Step 1: Read the Brief
Open materials/emeka-brief.md. This is the email from Emeka Okafor, who runs customer retention at Tunde Mobile — an MVNO in Lagos. His team makes 200 calls a week trying to stop subscribers from leaving, and right now they're guessing who to call.
What he wants: a model that predicts which subscribers will churn, ranked by risk, served as an API his retention team can query weekly. He also wants to know which features drive the predictions — what signals separate the subscribers who leave from the ones who stay.
Read the brief carefully. The details matter. Everything you direct AI to build flows from what Emeka actually asked for.
Also open materials/tickets.md. This is the ticket breakdown for the entire project — every task, already scoped. You won't create tickets; you'll work through them. Scan the full list now so you know where the project is headed. The first few tickets are what you'll work on in this unit.
Step 2: Respond to Emeka
Open the chat with Emeka. He's waiting to hear that someone is picking this up. Send a reply confirming you understand the problem: subscriber churn, ranked predictions, API delivery. If you have initial questions about the data or his team's workflow, this is the time to ask.
Emeka will reply — he's glad someone's on it. His retention team has been asking for this for months. He'll confirm the data is a clean export from their billing system and ask when he can expect a first look at results.
Keep his tone in mind as you work. He's warm, optimistic, moves fast, and uses "kindly" without thinking about it. When you communicate results later, you're writing to this person.
Step 3: Set Up the Project
Open your terminal and start Claude Code:
cd ~/dev
claude
Paste this prompt:
Set up my project:
1. Create ~/dev/ml/p1
2. Download the project materials from https://learnbydirectingai.dev/materials/ml/p1/materials.zip and extract them into that folder
3. Read CLAUDE.md — it's the project governance file
Claude Code will download the project files, unpack them into a folder, and set up the workspace. After it finishes, you will have a materials/ folder containing the data and documentation for this project.
Take a minute to look at what's in materials/. You should see emeka-brief.md (the email you already read), data-dictionary.md, subscribers.csv, tickets.md, and CLAUDE.md. These are your working inputs for the entire project.
Open materials/data-dictionary.md. This describes every column in the subscriber dataset — name, type, description, expected range. You'll check the actual data against this in a few minutes.
Step 4: Profile the Data
When you give Claude Code an instruction that involves code, it writes and runs the code, then shows you the output. You direct what to build; Claude handles the implementation.
Direct Claude to load materials/subscribers.csv and profile it.

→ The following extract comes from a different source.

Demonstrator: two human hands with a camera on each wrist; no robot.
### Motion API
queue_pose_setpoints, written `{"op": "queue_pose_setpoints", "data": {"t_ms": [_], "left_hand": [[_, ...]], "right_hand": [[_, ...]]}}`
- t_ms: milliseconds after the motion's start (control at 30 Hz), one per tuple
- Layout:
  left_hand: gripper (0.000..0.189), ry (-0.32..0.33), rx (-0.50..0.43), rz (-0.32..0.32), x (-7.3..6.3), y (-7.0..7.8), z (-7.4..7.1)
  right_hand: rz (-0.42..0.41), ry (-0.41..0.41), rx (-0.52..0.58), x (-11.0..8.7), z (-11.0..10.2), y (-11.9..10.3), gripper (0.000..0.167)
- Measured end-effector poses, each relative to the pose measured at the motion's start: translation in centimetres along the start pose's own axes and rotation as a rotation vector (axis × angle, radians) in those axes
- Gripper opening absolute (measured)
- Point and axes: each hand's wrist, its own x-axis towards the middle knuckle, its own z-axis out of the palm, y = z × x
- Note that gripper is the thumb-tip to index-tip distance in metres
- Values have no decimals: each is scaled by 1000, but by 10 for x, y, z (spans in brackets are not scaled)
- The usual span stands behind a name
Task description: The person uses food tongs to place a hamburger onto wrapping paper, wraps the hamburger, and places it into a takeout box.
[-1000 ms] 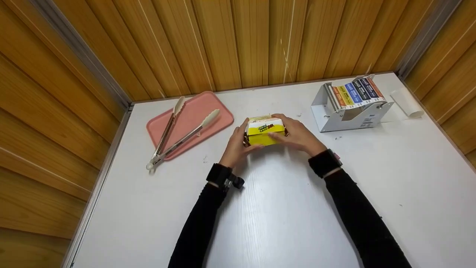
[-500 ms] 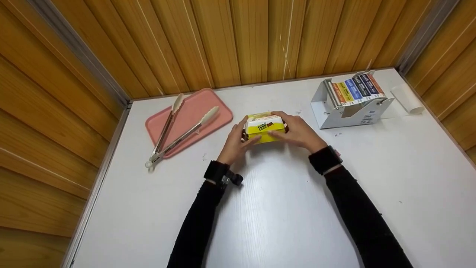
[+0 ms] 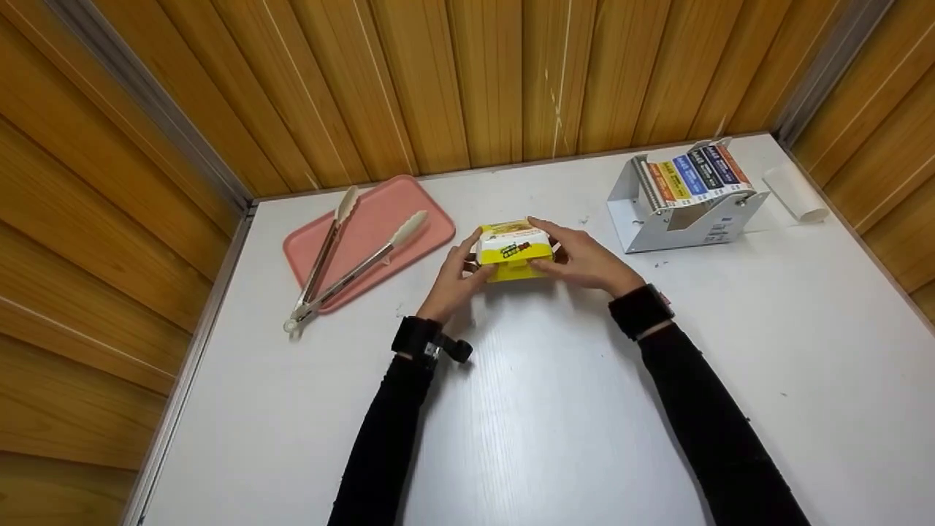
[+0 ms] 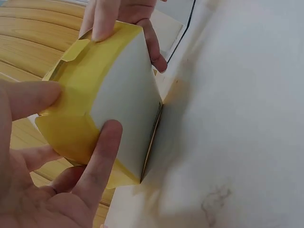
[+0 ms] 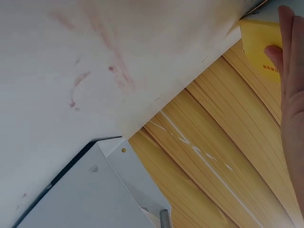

You want the basics: row count, column names and types, summary statistics for numeric columns, missing value counts, and the distribution of the churn column.
Something like: "Load subscribers.csv and give me a full data profile — shape, dtypes, describe, missing values, and churn class distribution."
What you type is everything Claude knows about this task. If you ask for "a data profile," Claude will decide what that means based on its training — which might not include everything you need. Be specific about what you want to see.
Look at the output. A few things to notice:
The class distribution. Roughly 92% of subscribers didn't churn. Only about 8% did. That ratio matters more than any other number on the screen. A model that predicts "no churn" for every single subscriber would be 92% accurate — and would catch zero of the people Emeka's team needs to call. Keep this in mind. It comes back in Unit 3 when you evaluate the model.
The column types. Some columns are numeric (tenure, charges). Others are categorical (contract type, payment method). These will need different preprocessing before they can go into a model — that's Unit 2's problem, but noticing the types now is part of understanding the data.
Missing values. Check which columns have them and how many. A column with 2% missing is a different situation than a column with 40% missing. The strategy for handling them depends on what the column is and why values might be absent.
Step 5: Review Against the Data Dictionary
Open materials/data-dictionary.md side by side with the profile output. Check:
- Do the columns in the data match the columns in the dictionary? Any missing? Any extra?
- Are the types what you'd expect? A column described as categorical should show up as
object, notint64. - Are the ranges reasonable? If
tenure_monthsis supposed to be 1-72 and the max is 720, something is wrong. - Does the row count match what the dictionary says to expect?
This is the first professional act in an ML project: understanding what you have before you do anything with it. Every decision downstream — how to handle missing values, how to encode categories, how to split the data, what metrics to use — depends on what the data actually looks like, not what you assume it looks like.
✓ Check: The data profile shows the dataset has the expected number of rows and columns from the data dictionary. The churn class distribution shows approximately 8% positive class.